### EXERCISE INSTRUCTIONS:
Would you please transcribe, exactly as written, the lines of the entries below starting at the one that holds "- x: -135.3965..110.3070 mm" and ending at the one that holds "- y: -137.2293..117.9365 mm", both included?
═════ MATERIAL PROVIDED
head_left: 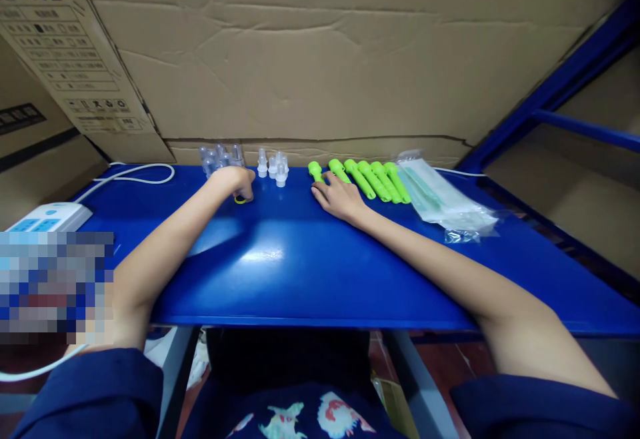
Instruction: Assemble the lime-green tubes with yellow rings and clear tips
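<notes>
My left hand [239, 182] is at the back left of the blue table, its fingers curled down around a small yellow ring [241, 200]. The palm side is hidden. Just behind that hand stand several clear plastic caps [220, 156], partly covered by it. White nozzle-like plastic pieces [281, 174] stand upright in a small group to its right. My right hand [341, 198] has its fingers closed over the lower part of a bright green torch-shaped tube [315, 170]. Several more green torch-shaped tubes [367, 178] lie side by side to the right of it.
A clear plastic bag [450, 206] with pale contents lies right of the tubes. A white power strip [60, 216] with a cable [135, 174] is at the left. Cardboard [300, 79] walls the back, and a blue metal frame [540, 102] rises at the right.
</notes>
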Motion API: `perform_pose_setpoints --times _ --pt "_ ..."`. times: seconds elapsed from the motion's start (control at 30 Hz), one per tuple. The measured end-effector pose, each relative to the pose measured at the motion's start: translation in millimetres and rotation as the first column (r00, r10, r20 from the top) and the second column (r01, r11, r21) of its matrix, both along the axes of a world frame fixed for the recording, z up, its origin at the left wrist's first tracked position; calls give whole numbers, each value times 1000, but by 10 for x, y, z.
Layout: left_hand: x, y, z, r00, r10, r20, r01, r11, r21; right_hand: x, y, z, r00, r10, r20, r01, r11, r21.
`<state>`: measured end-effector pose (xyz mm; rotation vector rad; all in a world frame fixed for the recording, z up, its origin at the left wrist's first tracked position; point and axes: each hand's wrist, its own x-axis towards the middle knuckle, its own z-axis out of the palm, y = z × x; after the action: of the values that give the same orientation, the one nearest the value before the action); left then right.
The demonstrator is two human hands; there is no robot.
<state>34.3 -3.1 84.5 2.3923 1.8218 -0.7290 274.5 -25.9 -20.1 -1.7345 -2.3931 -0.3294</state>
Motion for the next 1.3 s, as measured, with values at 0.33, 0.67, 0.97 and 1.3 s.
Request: perform_pose_setpoints --times 0.33,0.67,0.97,1.3 --pt "11 36 -41 998 17 -60 -17 1000 -3 -41 -53 1 995 -56 -80 59 998 37" --pt "51 111 -123 993 -22 -113 23 1000 7 -19 16 -29 974 -107 -199 91 992 -88" --pt "23 70 -111 967 -207 149 214 976 -33 26 22 -79 924 41 -380 -13 997 76" --pt "-9 166 -113 688 -292 664 362 931 34 15 -70 -57 924 167 -345 -109 977 183"
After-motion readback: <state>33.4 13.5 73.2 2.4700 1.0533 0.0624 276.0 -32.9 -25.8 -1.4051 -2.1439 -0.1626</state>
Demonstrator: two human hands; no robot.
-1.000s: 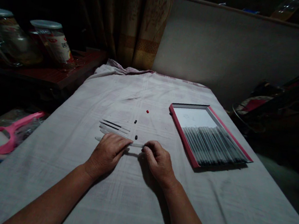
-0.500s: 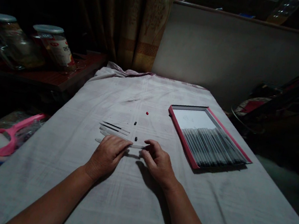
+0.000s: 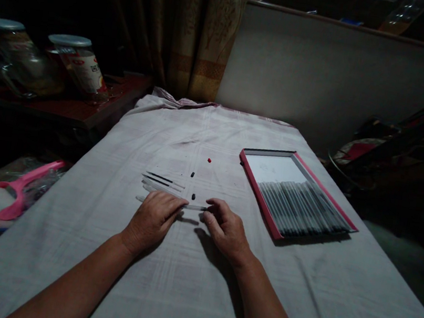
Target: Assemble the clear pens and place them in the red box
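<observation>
My left hand (image 3: 154, 218) lies on the cloth-covered table (image 3: 176, 292), its fingers closed over a clear pen barrel (image 3: 193, 207). My right hand (image 3: 225, 227) pinches the other end of the same barrel. Just beyond my hands lie a clear barrel and two thin dark refills (image 3: 163, 179), side by side. Two small black caps (image 3: 193, 196) and a tiny red piece (image 3: 209, 160) sit further out on the cloth.
A shallow red-edged box (image 3: 259, 188) holding several pens (image 3: 300, 207) stands to the right. Two lidded jars (image 3: 78, 65) rest on a dark shelf at left. A pink-handled tool (image 3: 18, 188) lies below it. A curtain (image 3: 203, 30) and a wall close the back.
My hands have stayed almost in place on the clear barrel. The right fingers shifted slightly at the barrel's end. The view tilted down a little.
</observation>
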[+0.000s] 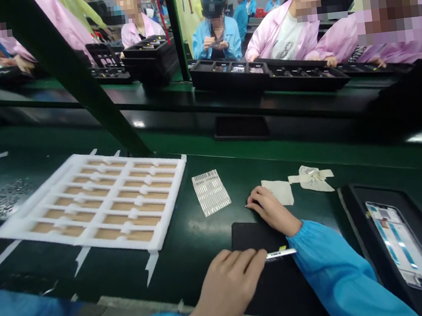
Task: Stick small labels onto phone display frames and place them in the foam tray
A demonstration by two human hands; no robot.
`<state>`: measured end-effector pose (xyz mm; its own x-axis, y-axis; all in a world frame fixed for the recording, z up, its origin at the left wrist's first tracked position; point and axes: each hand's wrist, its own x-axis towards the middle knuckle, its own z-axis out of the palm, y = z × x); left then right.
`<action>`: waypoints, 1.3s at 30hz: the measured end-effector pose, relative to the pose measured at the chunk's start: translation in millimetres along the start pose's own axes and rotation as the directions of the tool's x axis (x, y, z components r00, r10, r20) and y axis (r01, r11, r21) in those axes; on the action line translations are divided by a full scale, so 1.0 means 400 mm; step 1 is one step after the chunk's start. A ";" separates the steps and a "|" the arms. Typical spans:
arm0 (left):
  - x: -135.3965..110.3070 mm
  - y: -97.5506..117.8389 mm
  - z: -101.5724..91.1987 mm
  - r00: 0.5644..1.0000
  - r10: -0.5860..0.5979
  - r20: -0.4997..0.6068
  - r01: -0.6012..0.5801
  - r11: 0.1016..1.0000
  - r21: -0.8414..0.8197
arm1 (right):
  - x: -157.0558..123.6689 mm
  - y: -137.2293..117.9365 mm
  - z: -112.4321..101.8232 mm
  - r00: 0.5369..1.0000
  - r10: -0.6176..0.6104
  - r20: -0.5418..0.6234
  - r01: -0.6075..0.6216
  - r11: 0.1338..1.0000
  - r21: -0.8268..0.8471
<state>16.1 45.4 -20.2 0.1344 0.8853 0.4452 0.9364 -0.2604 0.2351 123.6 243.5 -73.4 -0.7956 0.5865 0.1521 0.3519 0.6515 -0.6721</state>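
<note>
My left hand (225,289) is at the bottom centre, fingers pressed together over the near edge of a dark flat device (251,235) on the green bench. A thin silver edge (280,254) shows just past its fingertips. My right hand (271,211) reaches across the far side of the device. Its fingers are pinched on something small and thin at the tip that I cannot make out. Both arms wear blue sleeves.
A white foam tray (91,203) with tan compartments lies to the left. A sheet of small silver parts (210,192) and white scraps (279,191) (311,177) lie beyond the hands. A black tray (356,213) at right holds a phone frame (405,248). Co-workers sit behind black trays (262,74).
</note>
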 end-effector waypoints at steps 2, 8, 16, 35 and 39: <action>-0.002 -0.003 -0.003 1.000 0.000 0.006 0.000 1.000 0.017 | -0.004 -0.026 -0.025 0.996 0.008 -0.088 -0.004 0.999 0.053; -0.005 0.008 0.013 1.000 -0.025 0.008 0.025 0.998 -0.063 | -0.089 -0.132 -0.121 0.948 0.256 -0.188 -0.156 0.891 0.426; 0.002 0.026 0.035 0.980 -0.128 -0.151 0.100 0.978 -0.182 | -0.242 -0.200 -0.132 0.947 0.320 -0.016 -0.281 0.856 0.433; 0.040 0.013 0.008 0.990 -0.035 -0.140 0.020 0.994 -0.112 | -0.309 -0.194 -0.142 0.896 0.383 -0.226 -0.205 0.806 0.554; 0.040 0.012 0.030 0.994 -0.033 -0.108 0.017 0.988 -0.151 | -0.311 -0.200 -0.106 0.822 0.459 -0.337 -0.144 0.741 0.656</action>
<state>26.6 63.2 -22.4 0.0677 0.8469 0.5275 0.8790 -0.3008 0.3701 215.4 138.9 -7.9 -0.3266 0.9432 0.0610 0.0518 0.0823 -0.9953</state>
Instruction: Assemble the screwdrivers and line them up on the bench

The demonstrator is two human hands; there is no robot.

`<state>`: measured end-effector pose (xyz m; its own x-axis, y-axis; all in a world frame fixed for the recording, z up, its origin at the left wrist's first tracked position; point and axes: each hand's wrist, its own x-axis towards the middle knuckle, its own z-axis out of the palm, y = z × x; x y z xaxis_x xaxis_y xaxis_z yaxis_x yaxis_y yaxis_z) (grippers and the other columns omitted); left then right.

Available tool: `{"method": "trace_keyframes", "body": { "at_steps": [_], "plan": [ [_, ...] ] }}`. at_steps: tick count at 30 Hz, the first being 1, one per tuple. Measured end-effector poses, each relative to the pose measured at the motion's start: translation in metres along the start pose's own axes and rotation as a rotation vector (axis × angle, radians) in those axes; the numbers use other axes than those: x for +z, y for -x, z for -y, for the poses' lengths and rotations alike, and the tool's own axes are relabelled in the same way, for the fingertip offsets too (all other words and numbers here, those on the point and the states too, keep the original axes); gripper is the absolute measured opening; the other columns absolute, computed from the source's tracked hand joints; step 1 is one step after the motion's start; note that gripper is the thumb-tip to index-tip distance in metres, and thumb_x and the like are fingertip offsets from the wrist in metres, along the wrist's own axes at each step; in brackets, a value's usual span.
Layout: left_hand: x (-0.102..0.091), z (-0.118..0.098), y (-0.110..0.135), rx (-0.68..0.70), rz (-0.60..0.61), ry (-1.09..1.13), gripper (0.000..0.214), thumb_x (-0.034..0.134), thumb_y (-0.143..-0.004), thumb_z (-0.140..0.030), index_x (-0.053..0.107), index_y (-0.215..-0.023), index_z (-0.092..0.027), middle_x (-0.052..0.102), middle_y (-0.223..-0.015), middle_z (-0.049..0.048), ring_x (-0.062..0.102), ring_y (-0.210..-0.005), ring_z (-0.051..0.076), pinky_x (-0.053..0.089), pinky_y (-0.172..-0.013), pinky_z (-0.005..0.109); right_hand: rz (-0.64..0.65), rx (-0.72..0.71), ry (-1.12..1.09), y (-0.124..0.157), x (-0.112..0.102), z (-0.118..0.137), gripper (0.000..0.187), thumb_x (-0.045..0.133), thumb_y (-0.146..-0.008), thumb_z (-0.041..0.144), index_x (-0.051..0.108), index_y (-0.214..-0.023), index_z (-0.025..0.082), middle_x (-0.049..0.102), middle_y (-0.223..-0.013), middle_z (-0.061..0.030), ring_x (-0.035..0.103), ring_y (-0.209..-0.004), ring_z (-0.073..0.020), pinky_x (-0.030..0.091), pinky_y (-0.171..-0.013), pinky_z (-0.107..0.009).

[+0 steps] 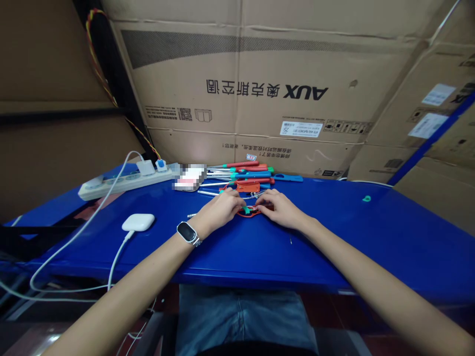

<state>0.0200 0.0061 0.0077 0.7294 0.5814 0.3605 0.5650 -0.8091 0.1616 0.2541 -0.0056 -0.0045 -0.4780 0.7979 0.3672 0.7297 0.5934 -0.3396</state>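
Note:
Both hands meet at an opened red-orange tool handle (254, 214) lying on the blue table, with a green part (246, 210) and small wires showing in it. My left hand (224, 207), with a watch at the wrist, pinches at the green part's end. At the other end, my right hand (279, 207) has its fingers closed on the handle; they hide much of it. Just beyond lies an orange shell piece (248, 188). Behind it are several screwdriver-like tools (256, 174) with red, blue and green handles and metal shafts.
A white power strip (122, 183) with plugs stands at the left. Nearer are a white earphone case (138, 222) and its cable (118, 254). A blurred-out flat device (190, 178) lies beside the tools. Cardboard (260, 64) backs the blue table (334, 232); a green ring (366, 199) lies right.

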Motion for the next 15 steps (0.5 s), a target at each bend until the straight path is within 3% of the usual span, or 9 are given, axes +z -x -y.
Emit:
{"method": "trace_keyframes", "body": {
  "at_steps": [15],
  "plan": [
    [0.013,0.003,-0.005,0.013,-0.064,0.099,0.022,0.049,-0.095,-0.013,0.070,-0.097,-0.017,0.066,-0.091,0.0070,0.058,-0.086,0.020,0.048,-0.082,0.033,0.033,-0.002,0.004,-0.001,0.000,0.001,0.009,0.057,-0.090,0.018,0.066,-0.091,0.020,0.065,-0.094,-0.0060,0.054,-0.086,-0.0192,0.041,-0.077,-0.034]
  ]
}}
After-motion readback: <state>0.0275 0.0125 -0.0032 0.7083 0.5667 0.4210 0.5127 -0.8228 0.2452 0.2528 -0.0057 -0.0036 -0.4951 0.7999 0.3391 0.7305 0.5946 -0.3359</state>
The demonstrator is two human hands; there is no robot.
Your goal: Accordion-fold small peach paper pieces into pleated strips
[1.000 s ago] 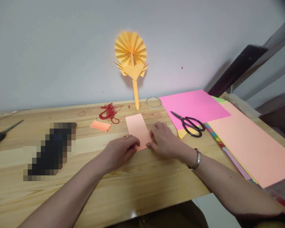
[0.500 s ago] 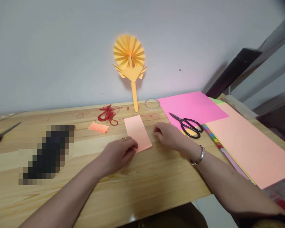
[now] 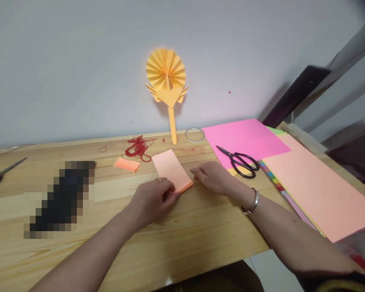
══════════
### WRITTEN ANSWER:
  - x: -135.3965..110.3070 mm
  - y: -97.5506..117.8389 mm
  - z: -101.5724..91.1987 mm
  - r00: 0.5644..1.0000
  - r10: -0.5860..0.5979
  - r20: -0.4997..0.6068
  - r01: -0.6012..0.5801
  - r11: 0.1016..1.0000
  - r21: -0.8414..0.8197
arm1 (right):
  - x: -157.0558..123.6689 mm
  - y: -137.2293..117.9365 mm

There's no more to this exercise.